Print version ISSN 0004-2749On-line version ISSN 1678-2925

Arq. Bras. Oftalmol. vol.82 no.5 São Paulo Sept./Oct. 2019  Epub June 27, 2019

https://doi.org/10.5935/0004-2749.20190079 

ORIGINAL ARTICLE

Evaluation of three superior oblique surgical weakening procedures for A-pattern strabismus

Avaliação de três tipos de cirurgia de enfraquecimento dos músculos superiores oblíquos no estrabismo com padrão em A

Jun Yu1 

Jie Cen1 

Peiquan Zhao1 

Xiaoli Kang1 

1Department of Ophthalmology, Xinhua Hospital, Shanghai Jiao Tong University School of Medicine, Shanghai, China.


ABSTRACT

Purpose:

To evaluate three superior oblique surgical weakening procedures for correcting A-pattern strabismus: tenectomy, superior oblique hang-back recession, and that involving the use of superior oblique suture spacers.

Methods:

The inclusion criteria were A-pattern strabismus ≥10Δ and horizontal deviation ≥10Δ, with no other ocular abnormality and a follow-up period of ≥6 months. The 24 patients (mean age, 16.3 ± 8.1 years; mean postoperative follow-up, 9.63 ± 3.11 months) were randomly divided into three groups of 8 patients each. Sigmascan® Pro 5.0 software was used to measure the degree of torsion pre- and postoperatively.

Results:

Preoperatively, the mean angles of A-pattern deviation were 19.33Δ° ± 3.53Δ° (tenectomy group), 15.71Δ° ± 1.11Δ° (hang-back recession group), and 14.62Δ° ± 1.18Δ° (suture spacers group); these values did not differ significantly. At the final follow-up examination, the mean angles of A-pattern deviation were 4.67Δ° ± 0.67Δ° (tenectomy group), 6.29Δ° ± 1.48Δ° (hang-back recession group), and 4.38Δ° ± 1.03Δ° (suture spacers group), with no statistically significant difference in the correction in A-pattern strabismus among the three groups.
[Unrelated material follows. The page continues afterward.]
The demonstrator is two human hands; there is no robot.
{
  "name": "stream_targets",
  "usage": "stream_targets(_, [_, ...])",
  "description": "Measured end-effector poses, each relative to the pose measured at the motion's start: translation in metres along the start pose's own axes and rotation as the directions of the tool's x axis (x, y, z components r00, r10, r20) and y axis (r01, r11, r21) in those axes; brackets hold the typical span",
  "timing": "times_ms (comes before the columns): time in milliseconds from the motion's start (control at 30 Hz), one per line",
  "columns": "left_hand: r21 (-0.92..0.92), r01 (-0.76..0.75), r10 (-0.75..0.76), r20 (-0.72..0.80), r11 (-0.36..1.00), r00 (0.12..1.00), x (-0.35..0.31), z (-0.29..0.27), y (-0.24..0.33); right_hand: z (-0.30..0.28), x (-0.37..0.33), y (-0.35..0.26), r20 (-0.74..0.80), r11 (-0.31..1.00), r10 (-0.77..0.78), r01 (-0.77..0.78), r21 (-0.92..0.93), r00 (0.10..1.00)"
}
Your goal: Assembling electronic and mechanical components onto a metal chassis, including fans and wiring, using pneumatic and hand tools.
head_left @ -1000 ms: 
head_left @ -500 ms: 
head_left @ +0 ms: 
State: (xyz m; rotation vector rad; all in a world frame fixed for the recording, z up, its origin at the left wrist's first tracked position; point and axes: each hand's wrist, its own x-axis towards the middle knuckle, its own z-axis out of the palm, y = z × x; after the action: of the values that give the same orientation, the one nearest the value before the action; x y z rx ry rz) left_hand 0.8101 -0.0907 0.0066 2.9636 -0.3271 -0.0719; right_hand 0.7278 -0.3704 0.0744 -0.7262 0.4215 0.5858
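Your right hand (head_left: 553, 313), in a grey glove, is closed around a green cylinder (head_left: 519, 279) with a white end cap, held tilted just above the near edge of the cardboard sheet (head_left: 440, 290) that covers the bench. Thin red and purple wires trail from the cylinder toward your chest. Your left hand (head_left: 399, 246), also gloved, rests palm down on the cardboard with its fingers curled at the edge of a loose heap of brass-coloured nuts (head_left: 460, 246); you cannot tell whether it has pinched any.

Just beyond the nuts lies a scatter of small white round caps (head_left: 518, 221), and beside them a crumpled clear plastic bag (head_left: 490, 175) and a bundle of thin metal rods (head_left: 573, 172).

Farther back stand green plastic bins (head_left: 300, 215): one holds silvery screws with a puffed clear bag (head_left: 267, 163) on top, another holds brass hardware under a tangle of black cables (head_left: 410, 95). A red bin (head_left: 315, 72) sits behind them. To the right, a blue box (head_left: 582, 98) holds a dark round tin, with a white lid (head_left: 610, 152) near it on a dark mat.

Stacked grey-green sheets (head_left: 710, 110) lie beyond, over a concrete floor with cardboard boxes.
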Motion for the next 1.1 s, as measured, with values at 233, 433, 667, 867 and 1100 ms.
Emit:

Preoperatively, the mean torsional angles were +5.4° ± 3.9° (tenectomy group), +5.6° ± 4.9° (hang-back recession group), and +6.0° ± 3.3° (suture spacers group); these values did not differ significantly. At the final follow-up examination, the mean torsional angles were + 0.3° ± 5.6° (tenectomy group), +0.5° ± 4.6° (hang-back recession group), and +0.2° ± 5.2° (suture spacers group), with no statistically significant difference in the intorsion correction among the three groups.

Conclusion:

All three superior oblique weakening procedures were effective for correcting A-pattern strabismus and fundus intorsion.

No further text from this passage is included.